Dan saw the logic in that point. After all, if it was good enough for Godfrey…
“Just remember what we talked about not talking about,” Emma said, speaking as a convoy led them through the streets of Buenos Aires like the visiting dignitaries they were.
Dan didn’t like the ostentatious level of security and felt sure it was in place primarily to draw attention to his presence rather than to protect his person. Arriving on Timo’s plane ruled out any possibility of a discreet arrival, in any case, but it irritated Dan more than a little that Godfrey was trying to seize upon his visit as a PR opportunity for the GCC.
With plans to visit John Cole in Cuba, though, Dan knew he would soon be enduring a far grander politically-motivated welcome than this. But the gain would justify the pain, he figured, safe in the knowledge that Cole’s unspoken thoughts would reveal the truth one way or the other.
The one truth that Dan and Emma had agreed not to talk about in the meantime was the incredible realisation that as well as telepathy, the Messengers had recently granted Dan telekinetic abilities — intentionally or otherwise.
Dan agreed wholeheartedly with the pla
n of keeping this close to his chest. The power at his fingertips troubled him deeply, and he could hardly imagine how others would look at him if they knew he could literally manipulate and move physical objects through the power of thought alone.
Emma also wanted Dan to stay quiet about the telepathy; but although he would be only too glad to do so, he was far from sure that it would be possible. Without their understanding what could be gained, he found it difficult to imagine Godfrey and Slater permitting his planned meetings with Cole and GeoSov spokesperson Poppy Bradshaw. Dan, a natural worrier, couldn’t help but foresee worst-case scenarios of being held against his will once again or simply having his passport seized to prevent further foreign travel.

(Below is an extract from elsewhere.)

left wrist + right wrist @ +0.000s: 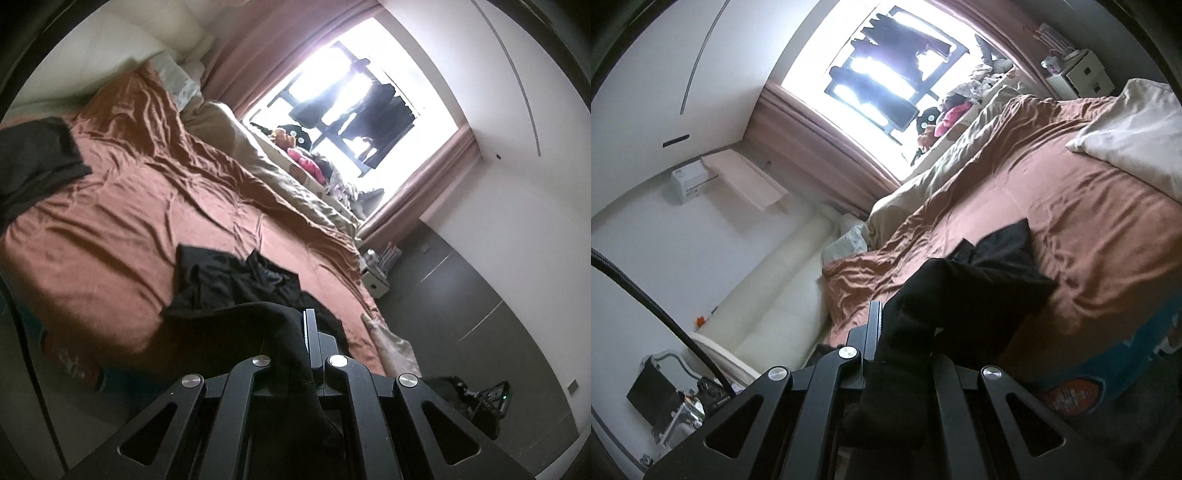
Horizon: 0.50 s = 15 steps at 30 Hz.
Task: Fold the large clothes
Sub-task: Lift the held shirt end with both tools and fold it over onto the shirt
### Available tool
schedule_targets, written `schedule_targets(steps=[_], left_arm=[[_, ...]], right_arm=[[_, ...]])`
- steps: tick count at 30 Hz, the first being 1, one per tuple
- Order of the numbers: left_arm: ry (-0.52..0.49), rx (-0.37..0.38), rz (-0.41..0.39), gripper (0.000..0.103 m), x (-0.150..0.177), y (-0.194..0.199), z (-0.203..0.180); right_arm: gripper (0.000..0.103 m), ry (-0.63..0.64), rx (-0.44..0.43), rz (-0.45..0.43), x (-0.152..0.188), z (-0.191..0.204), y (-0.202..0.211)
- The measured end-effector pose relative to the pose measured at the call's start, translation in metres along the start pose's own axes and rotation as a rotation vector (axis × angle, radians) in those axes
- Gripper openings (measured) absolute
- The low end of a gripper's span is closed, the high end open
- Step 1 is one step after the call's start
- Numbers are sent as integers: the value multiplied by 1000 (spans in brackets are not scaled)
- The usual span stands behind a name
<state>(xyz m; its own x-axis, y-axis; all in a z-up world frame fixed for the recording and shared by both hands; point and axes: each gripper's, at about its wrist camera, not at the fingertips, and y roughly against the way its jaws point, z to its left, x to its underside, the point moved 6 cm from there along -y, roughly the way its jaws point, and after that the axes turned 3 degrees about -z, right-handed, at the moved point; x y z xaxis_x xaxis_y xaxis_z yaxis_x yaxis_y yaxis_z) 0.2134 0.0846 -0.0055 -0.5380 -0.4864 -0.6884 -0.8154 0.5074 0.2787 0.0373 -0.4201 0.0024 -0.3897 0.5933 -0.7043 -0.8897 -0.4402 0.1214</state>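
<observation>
A black garment (236, 284) lies rumpled on the brown bedspread (147, 192) near the bed's edge. My left gripper (301, 332) is shut on a fold of it, and the cloth runs back between the fingers. In the right wrist view the same black garment (990, 273) lies on the bedspread (1071, 221). My right gripper (886, 332) is shut on another part of it, and the cloth drapes over the jaws and hides one finger. Both views are tilted.
A second dark cloth (33, 158) lies farther up the bed. A beige duvet (258, 158) and pillows (1134, 136) sit along the bed. A bright window (369, 110) with pink curtains, a cluttered sill, a white nightstand (376, 280) and grey wardrobe doors (461, 295) surround it.
</observation>
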Motion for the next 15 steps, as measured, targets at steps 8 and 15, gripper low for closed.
schedule_targets(steps=[8, 15], left_arm=[[-32, 5, 5, 3, -58, -60, -6], [-36, -23, 57, 3, -89, -116, 11]], right_arm=[[0, 15, 26, -2, -55, 0, -67], [0, -17, 60, 13, -88, -19, -139]])
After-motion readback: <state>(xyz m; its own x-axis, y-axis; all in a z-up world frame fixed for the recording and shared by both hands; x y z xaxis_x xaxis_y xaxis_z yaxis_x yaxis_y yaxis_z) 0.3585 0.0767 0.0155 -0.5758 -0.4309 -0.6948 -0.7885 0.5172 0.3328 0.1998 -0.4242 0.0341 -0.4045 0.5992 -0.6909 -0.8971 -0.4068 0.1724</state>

Even Emma’s simply put argument that Slater and Godfrey wouldn’t commit political suicide by standing in Dan’s way failed to ease his mind, and in the end she told him to forget all about it and to let her talk them round if any convincing became necessary.
The route to the GCC compound’s high-security entrance had seen a lot of traffic in recent days, and the streamlined arrival procedures meant that Dan didn’t encounter any of the protestors or demonstrators who were still gathered outside just as they were at other buildings of symbolic significance throughout the world. Whether governed by leaders aligned to the GCC or the ELF, citizens in dozens of countries were expressing their dissatisfaction at the growing schism by taking to the streets. Some Now Movement cells called for Ding Ziyang to immediately grant international access to the Zanzibar and Vanuatu triangles, which were still very mysterious having never been professionally photographed or filmed — at least not by anyone with an appetite to make the images public.